Yes, it’s very likely that just by eliminating meat, dairy and eggs you will experience better health. After all, you’ll be forgoing all non-essential cholesterol, and most forms of saturated fat. You may well lose some weight, have more energy than before, and improve a few health niggles.

However, the words that are often missed out when referring to the health promises of a vegan diet are ‘whole foods.’

Bottom line – to experience everything a vegan diet has to offer health-wise, try to swap refined carbs and sugars for whole grains. Refined products were once ‘whole,’ but they had the goodness (including the fibre) stripped out, mainly to make them white and more neutral tasting. They therefore do nothing but spike your blood, constipate, and promote heart disease and cancer.

It’s very simple to switch from white rice to brown rice, but the most ubiquitous refined products we use are white flour and white sugar, and you’d be surprised how many products contain them.

From bread (including regular sliced, bagels, veggie burger buns, baguettes, paninis, matzo), to cookies, cakes, and white pasta, there are many ways white flour is sneaking into your body.

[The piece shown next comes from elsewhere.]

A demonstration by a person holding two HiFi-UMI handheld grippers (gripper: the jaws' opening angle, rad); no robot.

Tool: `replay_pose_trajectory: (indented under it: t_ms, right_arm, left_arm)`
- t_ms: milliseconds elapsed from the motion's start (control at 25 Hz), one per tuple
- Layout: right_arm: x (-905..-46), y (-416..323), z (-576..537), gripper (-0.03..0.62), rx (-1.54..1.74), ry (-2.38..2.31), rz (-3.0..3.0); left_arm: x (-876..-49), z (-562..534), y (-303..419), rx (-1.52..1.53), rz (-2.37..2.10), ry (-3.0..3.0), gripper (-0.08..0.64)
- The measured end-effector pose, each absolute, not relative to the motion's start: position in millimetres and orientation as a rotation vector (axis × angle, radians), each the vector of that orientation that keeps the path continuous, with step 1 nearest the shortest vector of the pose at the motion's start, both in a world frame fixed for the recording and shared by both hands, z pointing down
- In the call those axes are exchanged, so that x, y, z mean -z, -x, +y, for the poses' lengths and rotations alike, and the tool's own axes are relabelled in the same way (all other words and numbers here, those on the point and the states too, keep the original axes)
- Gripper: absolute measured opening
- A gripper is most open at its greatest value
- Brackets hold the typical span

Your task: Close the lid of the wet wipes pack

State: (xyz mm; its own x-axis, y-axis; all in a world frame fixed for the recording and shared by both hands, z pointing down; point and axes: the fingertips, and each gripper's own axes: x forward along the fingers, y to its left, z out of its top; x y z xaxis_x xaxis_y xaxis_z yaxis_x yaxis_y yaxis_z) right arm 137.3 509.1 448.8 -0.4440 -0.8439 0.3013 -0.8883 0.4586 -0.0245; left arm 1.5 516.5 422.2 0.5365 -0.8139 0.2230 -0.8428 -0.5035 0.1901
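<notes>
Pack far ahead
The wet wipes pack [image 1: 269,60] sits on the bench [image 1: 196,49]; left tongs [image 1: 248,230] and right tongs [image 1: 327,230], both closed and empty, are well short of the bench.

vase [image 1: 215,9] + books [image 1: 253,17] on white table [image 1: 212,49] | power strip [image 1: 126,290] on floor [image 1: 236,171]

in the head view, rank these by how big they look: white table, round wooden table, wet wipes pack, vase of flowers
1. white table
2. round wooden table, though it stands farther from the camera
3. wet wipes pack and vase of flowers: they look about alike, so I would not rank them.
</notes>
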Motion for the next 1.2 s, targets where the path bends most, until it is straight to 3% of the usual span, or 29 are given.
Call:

As for sugar, not only is it in obvious places like candies and cakes, but also in ketchup, jam, canned beans, chilli sauce (most shop-bought sauces, in fact), and you’d be surprised how much it is used in restaurants – even in main dishes.

Avoiding refined products like white flour and sugar does require a certain amount of label reading at first, but after a while you get to remember which products contain them and which don’t. I think of it this way – how much refined starch goes into your body needs to be controlled by you, not huge food corporations, whose only interest is to keep you addicted to their product.

Wholewheat, whole spelt or gluten free flour can be used in place of white in baking; wholewheat or brown rice pasta are good alternatives to white pasta, and there are many quality pre-made products in health shops that contain only whole grains.

Try quinoa and buckwheat in place of brown rice sometimes.
To replace sugar? Maple syrup or brown rice syrup are a much healthier option for those times when you just have to sweeten something up a little, and they are also great for baking with.

It’s ok to adopt new habits little by little. Just as you may have given up one animal product at a time, you can sub whole grains for refined products one by one if that is easier.

(I should add here that complex carbohydrates are a massive part of a healthy vegan diet – please don’t ever fall for the low-carb nonsense. I’ll talk about this in another post).

It is so important to not misrepresent a vegan diet, saying it is the healthiest way to live without being more specific about how this is achieved.

Fries, coke and white bread can all be vegan – but good luck trying to thrive on that!

With a varied diet made up of whole grains, veggies, beans, nuts, seeds, fruit and legumes, with sugar kept to a minimum, you’ll soon start to reap the benefits other vegans have been shouting about.